Lines from the one containing "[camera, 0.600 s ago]" through the final line of the data, restated word for word and free of pictures, make up the whole answer.
──────────
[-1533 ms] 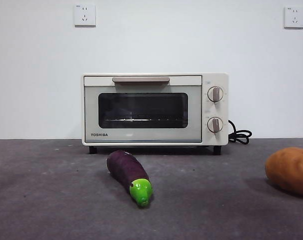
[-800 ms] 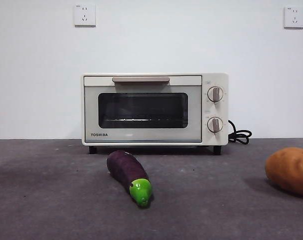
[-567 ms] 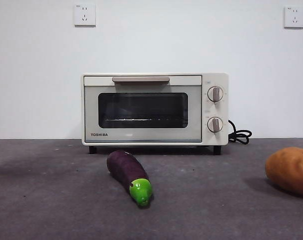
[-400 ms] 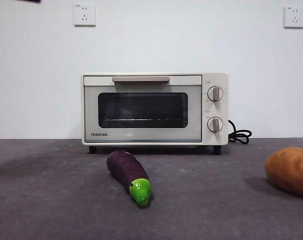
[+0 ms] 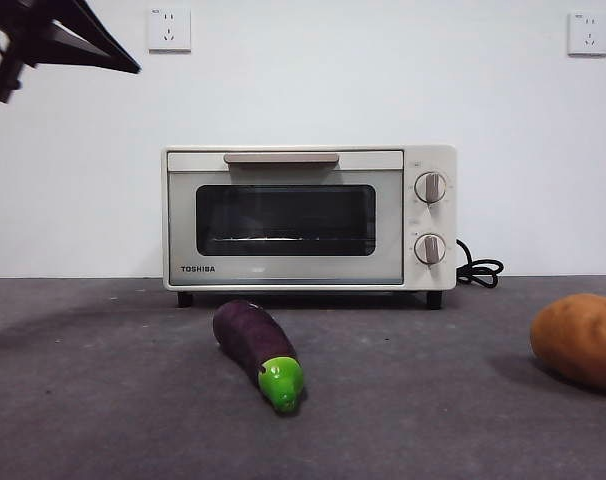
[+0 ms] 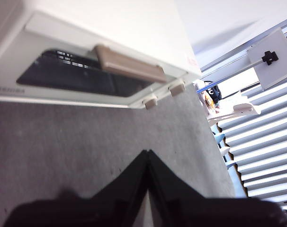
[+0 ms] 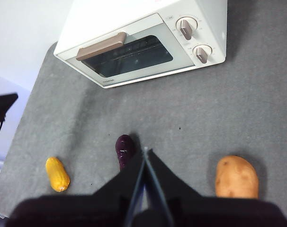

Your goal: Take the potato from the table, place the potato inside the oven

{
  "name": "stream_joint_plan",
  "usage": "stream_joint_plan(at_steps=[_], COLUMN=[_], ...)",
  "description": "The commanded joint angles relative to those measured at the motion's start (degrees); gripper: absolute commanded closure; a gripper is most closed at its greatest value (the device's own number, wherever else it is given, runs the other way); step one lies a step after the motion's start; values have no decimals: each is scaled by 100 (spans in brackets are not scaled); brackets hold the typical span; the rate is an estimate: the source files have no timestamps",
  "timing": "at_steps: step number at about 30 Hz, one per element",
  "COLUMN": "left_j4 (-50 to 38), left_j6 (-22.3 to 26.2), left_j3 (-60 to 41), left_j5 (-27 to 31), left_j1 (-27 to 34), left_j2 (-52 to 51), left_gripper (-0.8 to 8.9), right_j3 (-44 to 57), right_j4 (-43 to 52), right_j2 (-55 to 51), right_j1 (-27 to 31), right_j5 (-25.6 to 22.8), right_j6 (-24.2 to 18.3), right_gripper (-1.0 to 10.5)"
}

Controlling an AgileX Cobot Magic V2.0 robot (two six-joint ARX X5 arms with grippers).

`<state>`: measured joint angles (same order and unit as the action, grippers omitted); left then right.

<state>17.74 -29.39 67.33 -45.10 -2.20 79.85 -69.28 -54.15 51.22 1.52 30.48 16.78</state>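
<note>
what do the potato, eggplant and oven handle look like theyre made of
Potato: matte, slightly rough orange-brown skin; real or a foam or plastic replica, I cannot tell. Eggplant: probably a plastic toy, given its smooth purple body and bright, uniform green cap. Oven handle: beige bar with a satin look, likely plastic or painted metal.

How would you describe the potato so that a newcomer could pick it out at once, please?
Start at the cream oven against the wall. On the table in front, look toward its knob side: the potato lies there alone. It is a rounded orange-brown lump, unlike the long purple eggplant before the door.
</note>
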Motion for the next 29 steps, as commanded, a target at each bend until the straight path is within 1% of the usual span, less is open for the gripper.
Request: stream_joint_plan(at_steps=[1,5,14,17,21,23,25,29], left_j4=[66,109,256,555,1104,1204,1215,1224], left_j6=[149,149,212,466,968,1174,1263,1410], left_j3=[378,901,2124,2573,3152,3329,3449,3543], left_j5=[17,48,378,597,1121,1425,1637,1864], left_j1=[-57,-170,-535,-688,-920,-1034,-1154,-1353], left_j2=[376,828,1825,2162,2559,2682,2778,2931], left_gripper=[819,819,819,819,819,819,819,819], right_j3=[-24,-24,-24,-24,-24,-24,-24,-24], right_j4=[-11,-2,-162,-170,-168,-168,-166,-160], right_j2=[42,68,74,74,74,74,74,77], right_j1=[0,0,0,0,0,0,0,0], right_j5=[17,17,17,17,17,17,15,7], right_j6=[-94,-94,-92,-92,-92,-92,-94,-96], right_gripper=[946,946,946,946,946,946,946,946])
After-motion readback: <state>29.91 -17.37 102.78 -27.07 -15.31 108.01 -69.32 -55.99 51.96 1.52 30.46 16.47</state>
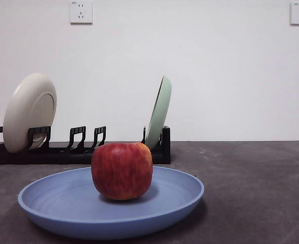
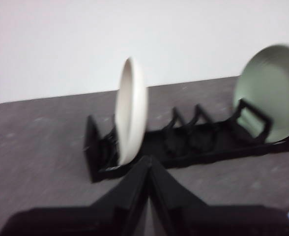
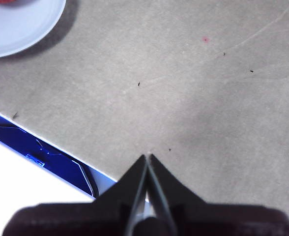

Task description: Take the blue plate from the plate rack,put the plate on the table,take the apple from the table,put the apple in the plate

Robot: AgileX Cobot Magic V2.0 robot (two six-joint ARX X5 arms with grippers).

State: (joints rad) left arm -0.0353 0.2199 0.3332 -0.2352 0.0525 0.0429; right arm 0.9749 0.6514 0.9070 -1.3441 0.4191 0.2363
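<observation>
Apple (image 1: 122,171) is seen resting upright in the middle of the blue plate (image 1: 53,204), which lies flat on the table (image 1: 256,178) just in front of the plate rack (image 1: 78,152); by this layout the task is judged to be complete or all but. The apple is judged firm, smooth-skinned and of moderate weight, liable to roll if nudged, and is best taken across its widest girth from above. No marked long axis is shown (it is near round); its stem hollow is judged to point upward, though the stem itself is not made out. The blue plate is judged stiff, light and somewhat slippery, best taken by its raised rim; its open face is turned up, its broad plane level with the table. A cream plate (image 1: 29,112) and a pale green plate (image 1: 159,113) are held on edge in the rack, at opposite ends. The left gripper (image 2: 149,164) is seen with jaws closed on nothing, hanging near the rack. The right gripper (image 3: 148,160) is likewise closed and empty, over bare table well apart from the plate's rim, a sliver of which is caught in its wrist view.
</observation>
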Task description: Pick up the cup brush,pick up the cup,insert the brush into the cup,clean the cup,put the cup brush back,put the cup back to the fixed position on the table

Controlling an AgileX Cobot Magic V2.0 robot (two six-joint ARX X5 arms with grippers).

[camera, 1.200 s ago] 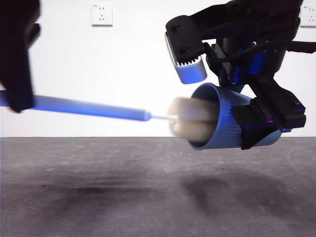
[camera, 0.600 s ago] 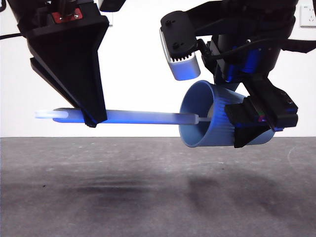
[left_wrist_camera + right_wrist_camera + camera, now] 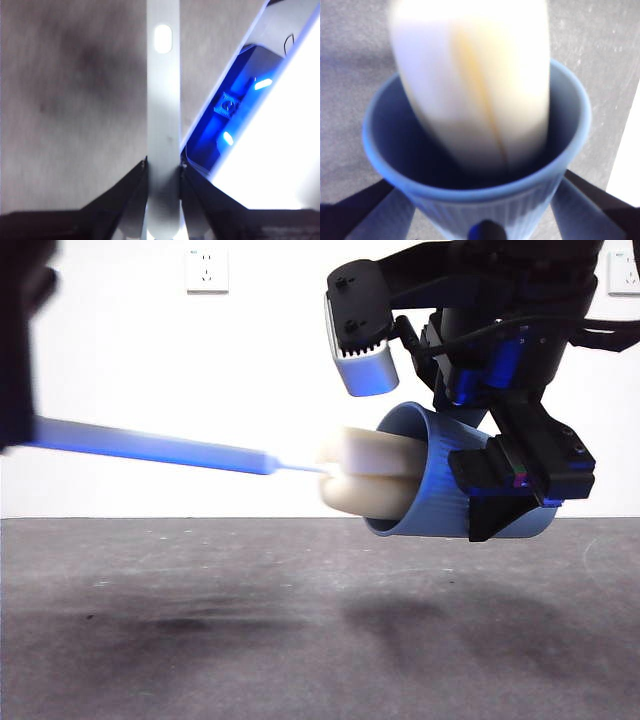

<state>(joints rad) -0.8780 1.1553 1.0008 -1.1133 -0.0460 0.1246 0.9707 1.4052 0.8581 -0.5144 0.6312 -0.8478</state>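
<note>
Since half a second ago the brush has drawn back, its sponge head half out of the cup. Left claw, clamped on the grey handle, sits off the left edge. Right claw grips the cup on its side, raised above the bench.

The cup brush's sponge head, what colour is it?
Cream-yellow; the cup brush shows it best in the right wrist view.
</note>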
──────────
_ANSWER BOX_:
[camera, 0.600 s ago] 
[left_wrist_camera + right_wrist_camera + camera, now] 

<state>(joints rad) -0.8780 1.1553 1.0008 -1.1133 -0.0460 0.1246 0.9707 1.4052 0.8581 -0.5144 0.6312 -0.8478</state>
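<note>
Since half a second ago the brush has drawn back, its sponge head half out of the cup. Left claw, clamped on the grey handle, sits off the left edge. Right claw grips the cup on its side, raised above the bench.

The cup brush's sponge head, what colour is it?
Cream-yellow; the cup brush shows it best in the right wrist view.
</note>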

There is nothing else to add to the answer.